PROBLEM TO WORK ON> Using the records that appear below, write out exactly the lines from the one with "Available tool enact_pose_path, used" through the one with "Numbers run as", keeping both end lines.

Dataset items:

*** Block opens ***

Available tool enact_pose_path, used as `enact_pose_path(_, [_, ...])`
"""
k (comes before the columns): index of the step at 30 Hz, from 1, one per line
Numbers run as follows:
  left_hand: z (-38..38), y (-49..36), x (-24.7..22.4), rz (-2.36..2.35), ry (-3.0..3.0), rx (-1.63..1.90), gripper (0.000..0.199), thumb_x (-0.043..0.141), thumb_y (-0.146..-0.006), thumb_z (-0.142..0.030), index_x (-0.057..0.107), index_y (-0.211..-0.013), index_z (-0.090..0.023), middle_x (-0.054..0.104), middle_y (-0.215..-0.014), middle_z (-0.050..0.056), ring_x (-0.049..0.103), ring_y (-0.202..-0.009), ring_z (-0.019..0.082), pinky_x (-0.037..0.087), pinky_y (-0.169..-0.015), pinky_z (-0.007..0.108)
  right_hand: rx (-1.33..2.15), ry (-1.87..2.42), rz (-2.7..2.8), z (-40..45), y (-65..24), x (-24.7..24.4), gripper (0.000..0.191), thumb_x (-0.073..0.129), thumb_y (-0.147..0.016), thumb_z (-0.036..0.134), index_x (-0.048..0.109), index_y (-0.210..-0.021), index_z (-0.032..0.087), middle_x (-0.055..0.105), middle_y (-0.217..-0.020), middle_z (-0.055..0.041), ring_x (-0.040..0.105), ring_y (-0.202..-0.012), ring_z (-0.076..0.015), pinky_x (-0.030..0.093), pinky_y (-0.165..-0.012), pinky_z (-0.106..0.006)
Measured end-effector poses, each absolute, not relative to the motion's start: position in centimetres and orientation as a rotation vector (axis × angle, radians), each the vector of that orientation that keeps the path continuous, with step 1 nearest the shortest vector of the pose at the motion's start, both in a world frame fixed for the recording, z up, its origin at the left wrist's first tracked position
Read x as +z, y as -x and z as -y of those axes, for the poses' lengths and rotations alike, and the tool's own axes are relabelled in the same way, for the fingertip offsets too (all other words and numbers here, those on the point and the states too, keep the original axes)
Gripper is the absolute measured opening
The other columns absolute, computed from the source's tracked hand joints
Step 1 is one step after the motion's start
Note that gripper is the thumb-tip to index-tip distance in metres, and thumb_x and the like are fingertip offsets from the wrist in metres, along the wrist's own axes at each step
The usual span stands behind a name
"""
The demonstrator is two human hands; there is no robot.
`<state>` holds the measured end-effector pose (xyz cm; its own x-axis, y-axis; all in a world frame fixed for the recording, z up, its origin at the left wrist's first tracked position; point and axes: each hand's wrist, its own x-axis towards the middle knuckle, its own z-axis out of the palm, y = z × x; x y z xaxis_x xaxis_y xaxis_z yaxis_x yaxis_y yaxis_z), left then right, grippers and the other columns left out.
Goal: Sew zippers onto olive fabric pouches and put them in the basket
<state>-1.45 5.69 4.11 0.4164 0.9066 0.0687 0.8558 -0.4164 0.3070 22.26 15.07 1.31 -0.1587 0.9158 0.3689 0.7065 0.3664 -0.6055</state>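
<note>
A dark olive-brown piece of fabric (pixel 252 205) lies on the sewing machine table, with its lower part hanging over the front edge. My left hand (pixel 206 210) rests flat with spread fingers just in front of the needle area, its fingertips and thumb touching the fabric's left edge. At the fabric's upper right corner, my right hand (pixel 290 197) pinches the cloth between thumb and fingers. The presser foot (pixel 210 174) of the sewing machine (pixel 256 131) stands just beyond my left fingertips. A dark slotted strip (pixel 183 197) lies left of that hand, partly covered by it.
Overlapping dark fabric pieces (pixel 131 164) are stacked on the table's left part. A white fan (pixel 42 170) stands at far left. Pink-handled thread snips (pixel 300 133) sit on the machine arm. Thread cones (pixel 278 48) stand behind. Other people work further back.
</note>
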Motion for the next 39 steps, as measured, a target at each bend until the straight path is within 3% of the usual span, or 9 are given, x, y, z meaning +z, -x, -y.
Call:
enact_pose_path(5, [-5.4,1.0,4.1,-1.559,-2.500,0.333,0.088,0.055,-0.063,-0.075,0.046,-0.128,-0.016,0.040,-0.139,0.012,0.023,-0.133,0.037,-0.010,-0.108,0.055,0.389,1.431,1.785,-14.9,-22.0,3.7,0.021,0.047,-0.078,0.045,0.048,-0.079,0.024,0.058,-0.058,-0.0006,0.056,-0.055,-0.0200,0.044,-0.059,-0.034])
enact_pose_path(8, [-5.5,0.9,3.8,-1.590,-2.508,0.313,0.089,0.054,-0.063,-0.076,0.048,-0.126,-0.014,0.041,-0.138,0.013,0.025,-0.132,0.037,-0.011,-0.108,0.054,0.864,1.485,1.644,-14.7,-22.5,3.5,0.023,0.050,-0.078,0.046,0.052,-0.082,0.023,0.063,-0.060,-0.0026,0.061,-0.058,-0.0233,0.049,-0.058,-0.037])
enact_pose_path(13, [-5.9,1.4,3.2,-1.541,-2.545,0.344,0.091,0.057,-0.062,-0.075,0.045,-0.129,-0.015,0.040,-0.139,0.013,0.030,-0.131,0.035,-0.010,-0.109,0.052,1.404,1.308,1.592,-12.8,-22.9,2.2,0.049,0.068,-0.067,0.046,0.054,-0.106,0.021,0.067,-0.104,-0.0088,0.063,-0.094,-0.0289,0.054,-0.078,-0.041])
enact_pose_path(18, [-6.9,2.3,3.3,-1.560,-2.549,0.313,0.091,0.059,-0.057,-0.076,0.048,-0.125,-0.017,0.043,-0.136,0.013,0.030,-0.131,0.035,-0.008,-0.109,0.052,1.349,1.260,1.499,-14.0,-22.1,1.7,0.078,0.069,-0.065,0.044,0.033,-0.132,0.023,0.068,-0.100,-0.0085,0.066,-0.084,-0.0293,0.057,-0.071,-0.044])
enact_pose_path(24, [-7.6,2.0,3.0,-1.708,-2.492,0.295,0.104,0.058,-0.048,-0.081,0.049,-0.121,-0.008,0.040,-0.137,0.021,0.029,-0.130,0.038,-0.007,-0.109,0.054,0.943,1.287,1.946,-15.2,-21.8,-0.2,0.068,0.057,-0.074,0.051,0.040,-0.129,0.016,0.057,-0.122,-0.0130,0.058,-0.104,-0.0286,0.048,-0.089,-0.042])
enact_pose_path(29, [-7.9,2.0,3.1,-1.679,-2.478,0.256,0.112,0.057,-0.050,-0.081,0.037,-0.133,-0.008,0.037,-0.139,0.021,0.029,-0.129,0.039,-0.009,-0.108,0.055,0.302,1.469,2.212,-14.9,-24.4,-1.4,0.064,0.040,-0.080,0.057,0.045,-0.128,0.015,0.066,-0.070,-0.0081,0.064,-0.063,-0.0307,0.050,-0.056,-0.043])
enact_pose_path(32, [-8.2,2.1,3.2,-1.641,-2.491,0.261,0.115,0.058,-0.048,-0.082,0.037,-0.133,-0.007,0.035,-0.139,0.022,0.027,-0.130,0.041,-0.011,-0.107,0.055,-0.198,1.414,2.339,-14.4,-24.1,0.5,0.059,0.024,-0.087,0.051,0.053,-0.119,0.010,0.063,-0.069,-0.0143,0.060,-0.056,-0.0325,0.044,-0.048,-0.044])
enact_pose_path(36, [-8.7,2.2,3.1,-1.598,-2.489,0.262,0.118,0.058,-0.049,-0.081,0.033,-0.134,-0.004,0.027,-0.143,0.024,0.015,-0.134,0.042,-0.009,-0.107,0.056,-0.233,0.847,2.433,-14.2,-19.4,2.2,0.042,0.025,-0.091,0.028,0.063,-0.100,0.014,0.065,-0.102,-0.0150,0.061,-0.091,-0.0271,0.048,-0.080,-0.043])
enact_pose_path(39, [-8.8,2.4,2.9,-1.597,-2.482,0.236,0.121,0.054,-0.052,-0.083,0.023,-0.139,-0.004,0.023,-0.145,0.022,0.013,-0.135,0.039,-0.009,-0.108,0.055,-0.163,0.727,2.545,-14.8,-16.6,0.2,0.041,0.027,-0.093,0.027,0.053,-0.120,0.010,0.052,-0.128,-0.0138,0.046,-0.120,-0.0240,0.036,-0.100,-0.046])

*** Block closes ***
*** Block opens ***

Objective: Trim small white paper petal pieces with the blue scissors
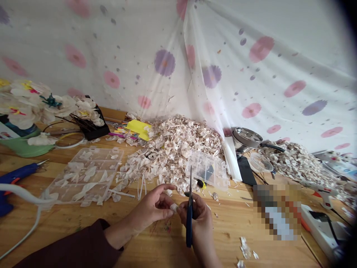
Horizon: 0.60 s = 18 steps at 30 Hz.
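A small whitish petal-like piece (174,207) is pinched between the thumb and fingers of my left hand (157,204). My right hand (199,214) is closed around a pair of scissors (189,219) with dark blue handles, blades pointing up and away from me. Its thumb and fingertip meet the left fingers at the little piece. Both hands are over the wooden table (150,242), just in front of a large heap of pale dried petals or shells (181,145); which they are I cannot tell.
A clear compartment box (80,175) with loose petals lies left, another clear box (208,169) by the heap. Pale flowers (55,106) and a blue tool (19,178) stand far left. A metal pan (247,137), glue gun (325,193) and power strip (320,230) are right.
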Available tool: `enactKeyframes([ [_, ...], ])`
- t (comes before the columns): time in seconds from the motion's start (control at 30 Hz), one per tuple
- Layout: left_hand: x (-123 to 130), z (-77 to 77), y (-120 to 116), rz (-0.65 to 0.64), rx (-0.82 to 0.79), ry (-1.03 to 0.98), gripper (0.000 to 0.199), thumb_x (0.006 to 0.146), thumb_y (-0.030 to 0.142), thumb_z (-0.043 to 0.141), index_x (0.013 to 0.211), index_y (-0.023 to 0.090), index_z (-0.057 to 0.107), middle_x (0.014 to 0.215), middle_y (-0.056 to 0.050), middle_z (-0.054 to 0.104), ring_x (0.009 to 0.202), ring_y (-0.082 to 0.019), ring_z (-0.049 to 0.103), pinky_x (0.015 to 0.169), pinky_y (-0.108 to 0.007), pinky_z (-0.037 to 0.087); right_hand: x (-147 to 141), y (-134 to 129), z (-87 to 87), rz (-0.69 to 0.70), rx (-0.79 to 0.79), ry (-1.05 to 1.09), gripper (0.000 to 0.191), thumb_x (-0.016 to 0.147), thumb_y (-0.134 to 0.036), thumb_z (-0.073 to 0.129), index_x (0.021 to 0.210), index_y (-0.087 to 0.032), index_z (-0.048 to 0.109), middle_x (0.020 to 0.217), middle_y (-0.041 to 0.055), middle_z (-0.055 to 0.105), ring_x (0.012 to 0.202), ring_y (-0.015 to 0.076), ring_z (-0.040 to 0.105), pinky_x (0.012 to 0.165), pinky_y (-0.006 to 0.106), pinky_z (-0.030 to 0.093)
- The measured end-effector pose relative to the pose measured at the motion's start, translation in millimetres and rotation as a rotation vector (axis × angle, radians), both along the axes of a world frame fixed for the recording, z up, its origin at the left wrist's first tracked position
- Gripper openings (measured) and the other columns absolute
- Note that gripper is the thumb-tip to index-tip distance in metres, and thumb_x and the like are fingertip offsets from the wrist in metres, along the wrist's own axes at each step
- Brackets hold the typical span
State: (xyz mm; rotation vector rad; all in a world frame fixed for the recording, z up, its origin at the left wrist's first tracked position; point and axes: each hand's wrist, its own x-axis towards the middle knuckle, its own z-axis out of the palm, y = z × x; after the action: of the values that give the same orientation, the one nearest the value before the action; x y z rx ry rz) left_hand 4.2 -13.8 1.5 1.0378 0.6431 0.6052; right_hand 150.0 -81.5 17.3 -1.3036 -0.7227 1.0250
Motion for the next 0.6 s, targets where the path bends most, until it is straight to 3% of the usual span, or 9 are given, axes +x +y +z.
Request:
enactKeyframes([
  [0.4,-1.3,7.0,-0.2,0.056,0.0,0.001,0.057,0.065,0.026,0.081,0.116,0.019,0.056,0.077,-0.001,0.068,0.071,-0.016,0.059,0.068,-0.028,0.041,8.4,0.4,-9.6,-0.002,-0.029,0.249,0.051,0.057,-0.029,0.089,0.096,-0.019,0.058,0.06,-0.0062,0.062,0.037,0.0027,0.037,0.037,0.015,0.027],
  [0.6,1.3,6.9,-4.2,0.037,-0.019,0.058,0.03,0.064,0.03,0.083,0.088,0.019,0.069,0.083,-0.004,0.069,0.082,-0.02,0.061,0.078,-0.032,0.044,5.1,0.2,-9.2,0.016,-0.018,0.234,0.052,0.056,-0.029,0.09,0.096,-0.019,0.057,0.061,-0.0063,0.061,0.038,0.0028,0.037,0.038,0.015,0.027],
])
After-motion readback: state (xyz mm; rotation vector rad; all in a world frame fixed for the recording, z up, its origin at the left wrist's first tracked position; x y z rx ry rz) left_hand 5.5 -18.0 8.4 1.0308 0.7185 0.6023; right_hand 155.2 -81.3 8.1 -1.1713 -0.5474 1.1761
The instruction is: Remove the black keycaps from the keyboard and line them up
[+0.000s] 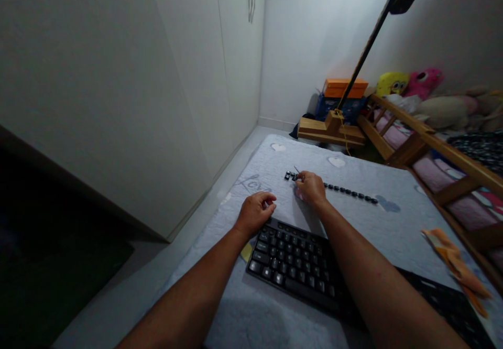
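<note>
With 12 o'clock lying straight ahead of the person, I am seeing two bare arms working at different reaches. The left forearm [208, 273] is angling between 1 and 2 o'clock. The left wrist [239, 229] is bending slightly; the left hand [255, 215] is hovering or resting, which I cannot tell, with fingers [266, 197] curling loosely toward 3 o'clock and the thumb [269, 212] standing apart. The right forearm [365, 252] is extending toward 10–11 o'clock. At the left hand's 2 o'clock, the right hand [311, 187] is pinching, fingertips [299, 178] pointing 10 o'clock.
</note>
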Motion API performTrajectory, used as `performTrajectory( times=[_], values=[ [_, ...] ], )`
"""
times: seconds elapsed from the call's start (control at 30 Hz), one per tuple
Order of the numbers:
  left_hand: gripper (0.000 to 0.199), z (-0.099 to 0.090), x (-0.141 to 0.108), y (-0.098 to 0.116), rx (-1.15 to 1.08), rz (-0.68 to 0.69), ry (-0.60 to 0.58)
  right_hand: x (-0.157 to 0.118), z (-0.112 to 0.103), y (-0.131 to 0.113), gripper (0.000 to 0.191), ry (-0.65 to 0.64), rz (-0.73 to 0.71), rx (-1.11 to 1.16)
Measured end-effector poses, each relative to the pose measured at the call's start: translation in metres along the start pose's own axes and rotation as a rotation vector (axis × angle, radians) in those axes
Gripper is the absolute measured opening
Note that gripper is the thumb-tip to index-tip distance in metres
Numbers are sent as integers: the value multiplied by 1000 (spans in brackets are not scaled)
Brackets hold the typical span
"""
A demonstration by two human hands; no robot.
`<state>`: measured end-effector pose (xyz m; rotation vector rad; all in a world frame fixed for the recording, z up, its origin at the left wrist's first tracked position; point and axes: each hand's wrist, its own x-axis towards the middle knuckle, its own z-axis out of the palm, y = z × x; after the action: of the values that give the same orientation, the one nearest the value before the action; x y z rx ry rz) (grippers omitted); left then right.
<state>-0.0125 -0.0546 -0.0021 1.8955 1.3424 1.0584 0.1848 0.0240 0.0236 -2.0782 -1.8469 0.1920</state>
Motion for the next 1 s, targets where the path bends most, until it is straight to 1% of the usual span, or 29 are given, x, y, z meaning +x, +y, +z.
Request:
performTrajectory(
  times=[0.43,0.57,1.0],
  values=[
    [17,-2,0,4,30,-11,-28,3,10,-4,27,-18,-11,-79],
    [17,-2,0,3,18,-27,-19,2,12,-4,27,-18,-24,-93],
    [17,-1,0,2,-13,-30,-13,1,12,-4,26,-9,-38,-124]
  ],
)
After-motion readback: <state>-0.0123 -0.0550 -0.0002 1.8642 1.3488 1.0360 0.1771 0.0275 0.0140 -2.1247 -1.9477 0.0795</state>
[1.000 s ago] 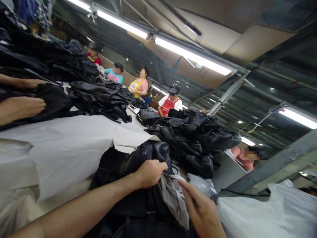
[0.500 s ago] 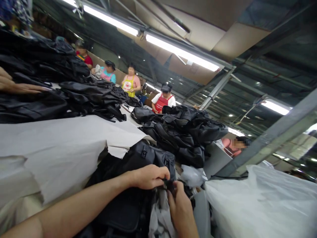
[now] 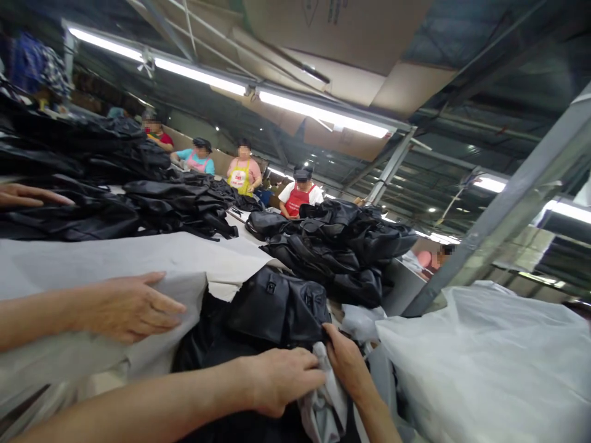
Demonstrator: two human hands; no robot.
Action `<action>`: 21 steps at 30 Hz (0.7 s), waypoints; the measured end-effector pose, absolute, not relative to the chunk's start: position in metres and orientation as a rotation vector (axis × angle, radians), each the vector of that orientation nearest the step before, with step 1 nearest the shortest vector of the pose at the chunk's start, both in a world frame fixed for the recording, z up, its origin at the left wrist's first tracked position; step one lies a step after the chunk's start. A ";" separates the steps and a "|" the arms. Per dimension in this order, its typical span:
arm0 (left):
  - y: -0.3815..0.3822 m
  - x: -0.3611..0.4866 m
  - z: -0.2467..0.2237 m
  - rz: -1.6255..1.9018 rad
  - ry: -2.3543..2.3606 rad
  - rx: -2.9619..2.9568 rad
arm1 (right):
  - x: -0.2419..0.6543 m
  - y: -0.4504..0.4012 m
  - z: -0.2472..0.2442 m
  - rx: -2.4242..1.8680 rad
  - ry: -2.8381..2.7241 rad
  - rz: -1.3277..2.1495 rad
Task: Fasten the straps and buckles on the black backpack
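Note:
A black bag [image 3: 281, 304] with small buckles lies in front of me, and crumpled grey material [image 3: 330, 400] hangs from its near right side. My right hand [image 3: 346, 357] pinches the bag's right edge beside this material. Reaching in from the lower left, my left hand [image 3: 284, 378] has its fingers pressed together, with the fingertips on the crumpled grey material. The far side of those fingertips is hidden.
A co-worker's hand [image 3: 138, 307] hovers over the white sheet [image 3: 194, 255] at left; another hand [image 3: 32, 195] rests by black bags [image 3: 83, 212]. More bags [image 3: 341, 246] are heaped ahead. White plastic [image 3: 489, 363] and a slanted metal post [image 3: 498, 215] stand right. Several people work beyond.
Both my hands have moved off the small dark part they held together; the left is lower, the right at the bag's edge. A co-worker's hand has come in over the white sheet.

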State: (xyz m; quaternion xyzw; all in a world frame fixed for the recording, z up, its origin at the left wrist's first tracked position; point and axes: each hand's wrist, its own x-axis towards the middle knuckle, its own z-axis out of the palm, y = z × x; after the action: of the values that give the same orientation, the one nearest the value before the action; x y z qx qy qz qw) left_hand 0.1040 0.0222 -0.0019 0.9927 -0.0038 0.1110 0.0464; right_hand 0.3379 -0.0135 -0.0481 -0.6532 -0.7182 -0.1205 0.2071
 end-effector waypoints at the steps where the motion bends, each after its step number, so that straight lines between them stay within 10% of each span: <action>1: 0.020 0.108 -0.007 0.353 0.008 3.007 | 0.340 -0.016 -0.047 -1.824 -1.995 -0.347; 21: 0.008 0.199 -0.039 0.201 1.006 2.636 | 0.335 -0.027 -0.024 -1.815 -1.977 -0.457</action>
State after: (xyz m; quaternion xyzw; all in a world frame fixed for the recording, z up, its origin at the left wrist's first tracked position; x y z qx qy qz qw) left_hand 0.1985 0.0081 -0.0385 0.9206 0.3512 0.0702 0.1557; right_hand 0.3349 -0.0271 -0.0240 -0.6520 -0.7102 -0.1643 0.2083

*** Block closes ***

PROBLEM SOLUTION>
Available tool enact_pose_path, used as `enact_pose_path(_, [_, ...])`
"""
k (comes before the columns): index of the step at 30 Hz, from 1, one per line
Numbers run as follows:

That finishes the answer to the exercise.